--- START ---

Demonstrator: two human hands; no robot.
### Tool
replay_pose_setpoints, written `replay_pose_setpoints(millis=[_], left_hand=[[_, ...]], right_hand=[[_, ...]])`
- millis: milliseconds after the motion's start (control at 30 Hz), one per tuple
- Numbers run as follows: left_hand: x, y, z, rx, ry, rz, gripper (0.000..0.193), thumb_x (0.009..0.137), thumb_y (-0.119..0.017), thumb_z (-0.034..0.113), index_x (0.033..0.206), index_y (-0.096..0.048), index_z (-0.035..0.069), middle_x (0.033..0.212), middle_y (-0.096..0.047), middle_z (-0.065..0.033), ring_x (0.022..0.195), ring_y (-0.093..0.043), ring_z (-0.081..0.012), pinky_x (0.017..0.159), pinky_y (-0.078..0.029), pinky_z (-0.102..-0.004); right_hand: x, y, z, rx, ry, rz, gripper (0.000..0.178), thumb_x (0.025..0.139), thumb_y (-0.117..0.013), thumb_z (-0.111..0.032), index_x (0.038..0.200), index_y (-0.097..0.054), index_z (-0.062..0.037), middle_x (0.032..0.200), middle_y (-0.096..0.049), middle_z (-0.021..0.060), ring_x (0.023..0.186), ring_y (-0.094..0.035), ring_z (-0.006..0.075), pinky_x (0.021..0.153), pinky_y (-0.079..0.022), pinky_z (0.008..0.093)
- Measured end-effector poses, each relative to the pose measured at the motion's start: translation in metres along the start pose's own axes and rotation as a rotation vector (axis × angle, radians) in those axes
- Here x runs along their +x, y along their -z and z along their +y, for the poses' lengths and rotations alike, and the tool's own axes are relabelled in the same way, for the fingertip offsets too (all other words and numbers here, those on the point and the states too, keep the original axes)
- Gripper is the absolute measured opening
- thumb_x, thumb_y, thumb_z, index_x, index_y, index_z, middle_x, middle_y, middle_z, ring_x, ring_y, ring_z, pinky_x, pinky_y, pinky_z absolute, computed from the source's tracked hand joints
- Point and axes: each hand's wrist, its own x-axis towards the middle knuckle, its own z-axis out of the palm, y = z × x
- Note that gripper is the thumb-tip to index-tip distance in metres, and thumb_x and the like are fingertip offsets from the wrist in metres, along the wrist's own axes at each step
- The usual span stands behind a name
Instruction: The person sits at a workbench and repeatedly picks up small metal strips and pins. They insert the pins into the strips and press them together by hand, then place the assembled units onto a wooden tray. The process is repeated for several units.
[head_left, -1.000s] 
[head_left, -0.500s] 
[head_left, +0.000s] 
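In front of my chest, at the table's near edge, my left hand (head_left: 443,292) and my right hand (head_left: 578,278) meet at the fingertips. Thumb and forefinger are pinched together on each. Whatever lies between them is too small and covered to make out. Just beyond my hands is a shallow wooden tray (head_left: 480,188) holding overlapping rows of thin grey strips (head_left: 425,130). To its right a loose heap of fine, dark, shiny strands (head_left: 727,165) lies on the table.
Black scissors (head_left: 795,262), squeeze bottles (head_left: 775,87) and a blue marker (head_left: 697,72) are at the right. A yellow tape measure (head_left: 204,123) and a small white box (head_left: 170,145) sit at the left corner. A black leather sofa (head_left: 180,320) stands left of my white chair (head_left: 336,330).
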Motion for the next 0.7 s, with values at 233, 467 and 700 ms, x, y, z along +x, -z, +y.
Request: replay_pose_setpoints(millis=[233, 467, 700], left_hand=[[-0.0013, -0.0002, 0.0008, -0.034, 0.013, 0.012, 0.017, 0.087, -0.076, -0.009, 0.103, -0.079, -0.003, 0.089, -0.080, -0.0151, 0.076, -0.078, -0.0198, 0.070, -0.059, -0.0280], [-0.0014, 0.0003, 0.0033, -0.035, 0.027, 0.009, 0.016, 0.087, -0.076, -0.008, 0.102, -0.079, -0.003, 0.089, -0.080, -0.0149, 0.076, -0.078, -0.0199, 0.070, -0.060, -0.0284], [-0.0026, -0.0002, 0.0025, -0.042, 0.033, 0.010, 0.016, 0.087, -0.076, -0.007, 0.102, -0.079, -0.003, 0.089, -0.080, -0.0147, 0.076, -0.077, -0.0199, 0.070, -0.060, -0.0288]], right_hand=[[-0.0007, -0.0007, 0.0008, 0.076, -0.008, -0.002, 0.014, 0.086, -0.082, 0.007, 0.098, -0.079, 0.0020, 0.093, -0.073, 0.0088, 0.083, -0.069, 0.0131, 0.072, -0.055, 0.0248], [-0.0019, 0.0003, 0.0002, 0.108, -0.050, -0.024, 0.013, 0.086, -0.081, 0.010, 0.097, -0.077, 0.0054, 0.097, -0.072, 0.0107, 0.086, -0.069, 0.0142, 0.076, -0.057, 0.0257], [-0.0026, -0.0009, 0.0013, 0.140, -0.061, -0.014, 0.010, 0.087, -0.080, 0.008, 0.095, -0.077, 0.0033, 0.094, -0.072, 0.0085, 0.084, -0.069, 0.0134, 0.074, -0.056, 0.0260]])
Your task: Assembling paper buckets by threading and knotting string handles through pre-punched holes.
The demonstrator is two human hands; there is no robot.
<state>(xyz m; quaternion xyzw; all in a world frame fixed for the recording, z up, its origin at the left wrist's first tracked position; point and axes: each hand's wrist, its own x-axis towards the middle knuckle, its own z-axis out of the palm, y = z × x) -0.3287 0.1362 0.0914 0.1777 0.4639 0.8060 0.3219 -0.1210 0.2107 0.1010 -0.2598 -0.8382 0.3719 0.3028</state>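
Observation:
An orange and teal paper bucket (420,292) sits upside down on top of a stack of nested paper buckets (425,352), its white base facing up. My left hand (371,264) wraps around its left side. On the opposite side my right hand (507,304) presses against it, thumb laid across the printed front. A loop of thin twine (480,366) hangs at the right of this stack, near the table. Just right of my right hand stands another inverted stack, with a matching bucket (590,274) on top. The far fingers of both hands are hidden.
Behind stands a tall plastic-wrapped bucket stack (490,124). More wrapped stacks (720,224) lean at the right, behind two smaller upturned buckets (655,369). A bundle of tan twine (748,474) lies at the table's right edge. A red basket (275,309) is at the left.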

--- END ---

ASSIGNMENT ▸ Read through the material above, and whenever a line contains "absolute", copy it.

WRITTEN SOLUTION ▸
- Gripper is the absolute measured opening
- thumb_x, thumb_y, thumb_z, index_x, index_y, index_z, middle_x, middle_y, middle_z, ring_x, ring_y, ring_z, pinky_x, pinky_y, pinky_z absolute, computed from the source's tracked hand joints

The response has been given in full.